Venezuela military split, Guaido calls labor strike
Petroleumworld 05 07 2019
Anti-government protests are underway across Venezuela again today after a brief military uprising in Caracas yesterday revealed deepening schisms within the armed forces that have been the backbone of support for President Nicolas Maduro.
National Assembly president Juan Guaido, who is recognized as Venezuela's acting president by the US and dozens of western governments , addressed jubilant supporters in the El Marques neighborhood of eastern Caracas at around 12:30pm ET today. He urged Venezuelans to stay on the streets, called on more of the military to join the opposition cause, and summoned public-sector workers to launch a staged labor strike tomorrow. "We are going to stay on the streets until we achieve the freedom of all of Venezuela," he said. "We are going to bring all of the military to our cause, the same with the public-sector workers."

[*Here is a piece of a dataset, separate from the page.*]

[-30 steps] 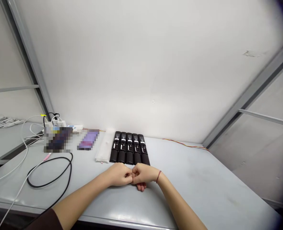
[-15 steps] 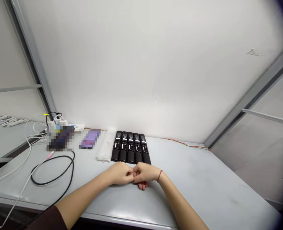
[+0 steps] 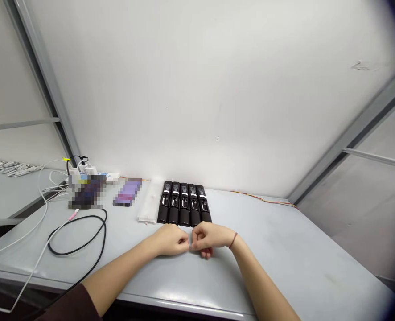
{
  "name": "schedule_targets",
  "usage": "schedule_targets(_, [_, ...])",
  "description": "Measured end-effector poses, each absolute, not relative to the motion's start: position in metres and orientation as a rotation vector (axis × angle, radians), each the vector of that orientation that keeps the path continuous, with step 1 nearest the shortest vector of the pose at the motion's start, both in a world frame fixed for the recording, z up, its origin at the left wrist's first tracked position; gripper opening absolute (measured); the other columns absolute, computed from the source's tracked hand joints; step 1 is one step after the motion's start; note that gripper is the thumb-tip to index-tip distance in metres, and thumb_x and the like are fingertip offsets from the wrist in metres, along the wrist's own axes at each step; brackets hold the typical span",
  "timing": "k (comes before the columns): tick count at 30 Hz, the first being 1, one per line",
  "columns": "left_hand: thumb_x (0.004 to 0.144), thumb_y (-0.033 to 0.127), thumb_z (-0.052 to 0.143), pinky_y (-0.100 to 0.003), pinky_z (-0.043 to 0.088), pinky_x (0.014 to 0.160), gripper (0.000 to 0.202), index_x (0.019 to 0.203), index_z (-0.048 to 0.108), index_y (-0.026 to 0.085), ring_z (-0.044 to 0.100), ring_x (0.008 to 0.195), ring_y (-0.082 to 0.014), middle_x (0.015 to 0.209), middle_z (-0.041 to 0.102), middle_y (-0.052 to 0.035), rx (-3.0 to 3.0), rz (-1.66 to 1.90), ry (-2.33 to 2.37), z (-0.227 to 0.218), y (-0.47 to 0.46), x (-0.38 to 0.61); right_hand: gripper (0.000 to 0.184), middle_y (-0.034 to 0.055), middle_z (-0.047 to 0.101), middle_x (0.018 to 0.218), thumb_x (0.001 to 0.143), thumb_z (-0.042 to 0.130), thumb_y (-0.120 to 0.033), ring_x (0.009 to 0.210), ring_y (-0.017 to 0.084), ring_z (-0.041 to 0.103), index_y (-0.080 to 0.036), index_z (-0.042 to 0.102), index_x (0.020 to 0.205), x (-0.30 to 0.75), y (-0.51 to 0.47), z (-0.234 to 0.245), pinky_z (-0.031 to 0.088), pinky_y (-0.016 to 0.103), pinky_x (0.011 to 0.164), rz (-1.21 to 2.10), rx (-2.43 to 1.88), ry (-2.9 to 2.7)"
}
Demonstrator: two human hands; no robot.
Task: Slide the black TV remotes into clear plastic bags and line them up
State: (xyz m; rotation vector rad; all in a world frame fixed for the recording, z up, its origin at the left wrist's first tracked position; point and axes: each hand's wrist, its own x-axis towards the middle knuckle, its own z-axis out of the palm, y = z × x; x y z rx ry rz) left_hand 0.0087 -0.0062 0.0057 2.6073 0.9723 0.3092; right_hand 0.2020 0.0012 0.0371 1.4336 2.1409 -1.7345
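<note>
My left hand [image 3: 170, 240] and my right hand [image 3: 209, 238] rest curled at the middle of the grey table [image 3: 284, 240], their fingertips nearly meeting. Something small and pale may lie between them [image 3: 190, 244], but it is too small to name. Just behind my hands, several black oblong units with white labels [image 3: 184, 204] lie side by side. My left hand is close to their near ends, with no contact visible. A thin red bracelet [image 3: 233, 240] circles my right wrist.
A long white translucent package [image 3: 148, 200] and a purple flat item [image 3: 127, 192] lie left of the row. Beyond them are a pixelated object [image 3: 87, 191] and a power strip [image 3: 109, 177]. A black cable [image 3: 77, 238] and white cable [image 3: 33, 236] loop across the left.
My hands have drawn slightly apart, with my right hand shifting right. The whole view has moved a little, so the table items sit further right in the picture.
</note>
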Motion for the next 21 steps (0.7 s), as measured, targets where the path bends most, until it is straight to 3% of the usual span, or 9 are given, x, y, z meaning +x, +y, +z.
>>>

National Guard anti-riot units backed by armored personnel carriers deployed early today in the capital and other cities to quell unarmed protesters with heavy barrages of tear gas.
Protesters demanded Maduro's departure and the withdrawal of Cuban and Russian military and civilian personnel that are seen as propping him up.
In the western Caracas working-class enclave of El Paraiso, guard units have so far failed to disperse protesters with tear gas. "The guard's gas attacks are only fueling the people's rage," a protest organizer in El Paraiso told Argus by telephone. A National Guard major at the guard's national headquarters in El Paraiso said anti-riot forces have been ordered to keep protests from spreading into the populous and mostly poor neighborhoods of western Caracas.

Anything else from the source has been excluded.